/My brother, the Robot

My brother, the Robot

Watching the progress of a human being from infancy to adulthood can be a very interesting process and with many psychological implications. Those who have a little brother were sometimes fascinated seeing him learn, witnessing his inventiveness, improving his skills and abilities to interact with the world around him. Similarly, these days, we are the spectators to the creation of a new form of intelligence created by studying the cognitive processes observed through mankind.

Psychologist Jean Piaget is the father of the theory based on human intellect which acknowledges the relationship between the mind and the external objects. This theory is known by the name of action theory. Although the classical theory stipulates the human being learns and adapts through the aid of images, for example, a baby is receptive to the image of its mother, Piaget asserts that the process responsible for the progress of personality is implemented through action. He affirms that action is the process which correlates the subject, the human, with the objective factor from the external world. Piaget further defines the process of learning as a combination of two processes: assimilation, by which he refers to the reception of the data from the external object and accommodation which represents the changes which are taking place in the brain of the subject.

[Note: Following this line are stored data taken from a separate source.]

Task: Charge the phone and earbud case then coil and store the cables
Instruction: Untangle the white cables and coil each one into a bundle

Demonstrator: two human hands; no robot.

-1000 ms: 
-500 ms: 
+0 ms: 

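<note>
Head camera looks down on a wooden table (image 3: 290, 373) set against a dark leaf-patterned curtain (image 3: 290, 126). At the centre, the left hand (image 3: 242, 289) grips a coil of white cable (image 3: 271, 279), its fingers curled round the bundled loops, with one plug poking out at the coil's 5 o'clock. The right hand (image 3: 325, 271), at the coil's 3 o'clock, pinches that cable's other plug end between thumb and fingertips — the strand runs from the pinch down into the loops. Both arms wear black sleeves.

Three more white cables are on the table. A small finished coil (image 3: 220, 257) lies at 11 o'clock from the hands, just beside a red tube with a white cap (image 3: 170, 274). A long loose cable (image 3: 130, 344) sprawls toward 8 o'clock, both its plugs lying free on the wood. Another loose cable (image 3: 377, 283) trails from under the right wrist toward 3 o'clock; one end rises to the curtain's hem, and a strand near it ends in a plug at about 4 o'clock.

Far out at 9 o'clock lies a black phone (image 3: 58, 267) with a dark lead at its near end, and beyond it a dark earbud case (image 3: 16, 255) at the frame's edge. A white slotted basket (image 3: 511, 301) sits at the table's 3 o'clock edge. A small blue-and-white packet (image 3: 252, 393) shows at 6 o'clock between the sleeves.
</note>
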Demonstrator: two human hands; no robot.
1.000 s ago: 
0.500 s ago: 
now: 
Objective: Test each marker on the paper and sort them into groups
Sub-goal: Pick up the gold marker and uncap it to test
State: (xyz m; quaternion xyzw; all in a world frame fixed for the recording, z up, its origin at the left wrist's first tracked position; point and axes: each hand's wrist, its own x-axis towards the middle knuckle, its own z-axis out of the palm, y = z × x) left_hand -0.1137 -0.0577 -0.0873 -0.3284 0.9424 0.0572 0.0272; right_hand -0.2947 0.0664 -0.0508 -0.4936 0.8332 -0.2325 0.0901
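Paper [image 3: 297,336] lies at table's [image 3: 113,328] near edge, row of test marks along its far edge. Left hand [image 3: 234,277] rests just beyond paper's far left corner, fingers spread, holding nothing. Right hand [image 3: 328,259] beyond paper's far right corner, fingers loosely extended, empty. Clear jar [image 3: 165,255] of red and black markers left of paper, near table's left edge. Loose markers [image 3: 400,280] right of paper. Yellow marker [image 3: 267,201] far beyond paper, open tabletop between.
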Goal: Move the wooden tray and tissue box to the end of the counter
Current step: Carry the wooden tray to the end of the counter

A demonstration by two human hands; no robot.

Nowadays studies in Artificial Intelligence are following the same cognitive processes that constitute the base of human psychological processes. Classically, computers and automated systems were functioning based on predefined rules, which did not permit any layer of personality. Even though action was taking place, the process described by Piaget in the human brain, that of assimilation and accommodation was non-existent because the computer lacked any level of cognitive abilities. Artificial Intelligence, even in its current primitive stage of machine learning, tries to add that layer of assimilating what is happening around it then accommodating to the changing environment and to the results of its own actions, thus improving itself over time.